The Space Between Us is, at its core, about family and personal isolation. Directed by the Lancashire native Peter Chelsom, it begins on the Mars as we know it, which is to say the Mars of The Martian. Perhaps it is a few years past that future, because an entrepreneurial engineer played by Gary Oldham – with a distinct whiff of Elon Musk – is ready to launch a mission not only to visit Mars, but to inhabit it.
The crew leader is a vibrant, telegenic woman who soon complicates the mission when it is learned – mid-flight – that she is pregnant. She gives birth to a boy, but she dies during the delivery. The baby is relatively healthy, but because of the weightless gestation his bones and organs are affected. For a variety of reasons, NASA decides to keep the boy a secret – his existence is classified information.
Fast forward and the baby is a teenager, played gamely by Asa Butterfield (Hugo, Ender's Game). He's mischievous and lonely, with no parents and no one in the hermetically-sealed Mars compound his own age. One of the astronauts (played by Carla Gugino) serves as a mother figure.
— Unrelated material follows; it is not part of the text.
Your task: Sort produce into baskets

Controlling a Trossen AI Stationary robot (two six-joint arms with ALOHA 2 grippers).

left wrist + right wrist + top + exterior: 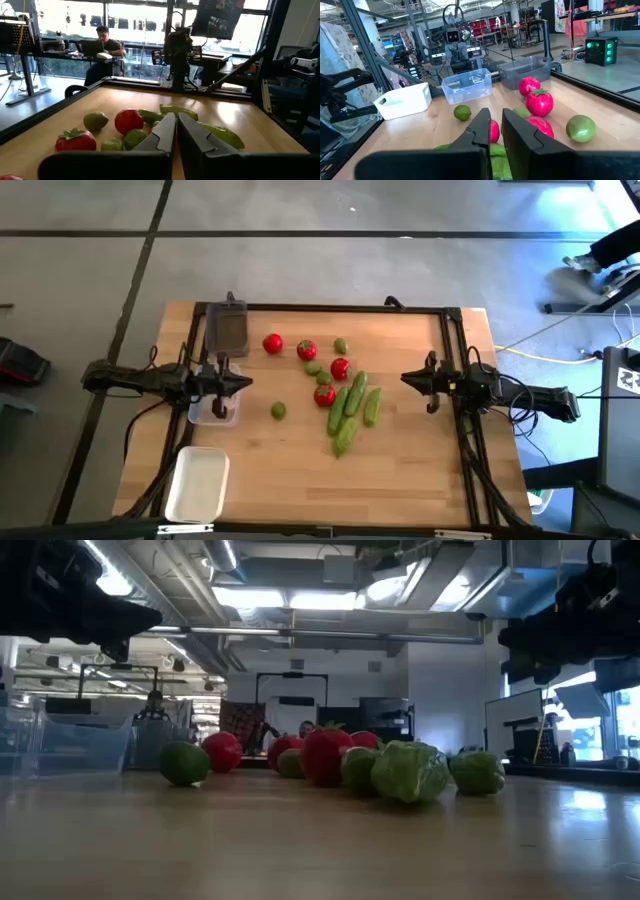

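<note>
Several toy pieces of produce lie in a cluster at the table's middle: red tomatoes [306, 349], small round green fruits [278, 410] and light-green cucumbers [357, 392]. They also show in the low view [325, 753]. A dark grey basket [226, 328] stands at the far left. A clear basket [214, 410] sits under my left arm. A white basket [197, 483] stands near left. My left gripper [245, 383] is shut and empty above the table, left of the cluster. My right gripper [405, 378] is shut and empty, right of the cluster.
A dark metal frame [452, 340] runs along the table's far, left and right sides. Bare wood [330, 490] lies between the cluster and the near edge. A person [102, 42] sits at a desk in the room beyond the table.
</note>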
Somehow – it's not explained how security precautions are bypassed – he secretly maintains a Skype-based relationship with a girl on Earth named Tulsa. Portrayed by the up-and-coming actress Britt Robertson, she's bright and beautiful, but also a loner and a budding misanthrope. An orphan, she's been passed along from foster home to foster home, because who would ever want to adopt a bright and beautiful girl like her?
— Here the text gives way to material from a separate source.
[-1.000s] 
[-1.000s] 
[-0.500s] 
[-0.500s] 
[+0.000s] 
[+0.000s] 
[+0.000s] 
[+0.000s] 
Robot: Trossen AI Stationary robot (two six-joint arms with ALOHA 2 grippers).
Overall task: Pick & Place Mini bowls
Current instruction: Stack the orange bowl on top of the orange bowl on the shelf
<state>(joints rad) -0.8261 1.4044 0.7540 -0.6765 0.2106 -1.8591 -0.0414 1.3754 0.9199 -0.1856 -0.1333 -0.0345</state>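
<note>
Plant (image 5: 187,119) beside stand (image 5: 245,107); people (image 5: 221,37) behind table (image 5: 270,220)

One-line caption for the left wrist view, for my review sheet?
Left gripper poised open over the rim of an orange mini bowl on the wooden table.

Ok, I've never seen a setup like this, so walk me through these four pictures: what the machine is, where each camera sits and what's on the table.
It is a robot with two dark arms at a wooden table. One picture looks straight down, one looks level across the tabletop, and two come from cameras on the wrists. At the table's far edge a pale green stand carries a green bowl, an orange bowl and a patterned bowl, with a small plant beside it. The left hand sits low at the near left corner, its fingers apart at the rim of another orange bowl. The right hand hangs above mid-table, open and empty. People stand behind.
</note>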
The fun happens when hush-hush boy is allowed to go to Earth, where he manages to elude the authorities. (His unnatural ingenuity is always explained by someone saying, "Well, he was raised by scientists.") After he tracks down his girl Tulsa, the two set out to find the boy's father, with Oldham's character and others in hot (and implausibly inept) pursuit.
Out of his element in most every way, the boy's awkward physicality and wide-eyed astonishment is captured quite specially. Gangly and unused to gravity, the boy moves stiffly but with unbridled determination and quaint naivete. There's an anime quality to him: a human as an alien. And like the creature from E.T., he's unable to survive on the planet.
But if Earth is killing the boy, the gravity of the situation kills the film. The suffocating melodrama from Mars is too much to bear, and, by the time it's over, the space between the film and I can never be enough.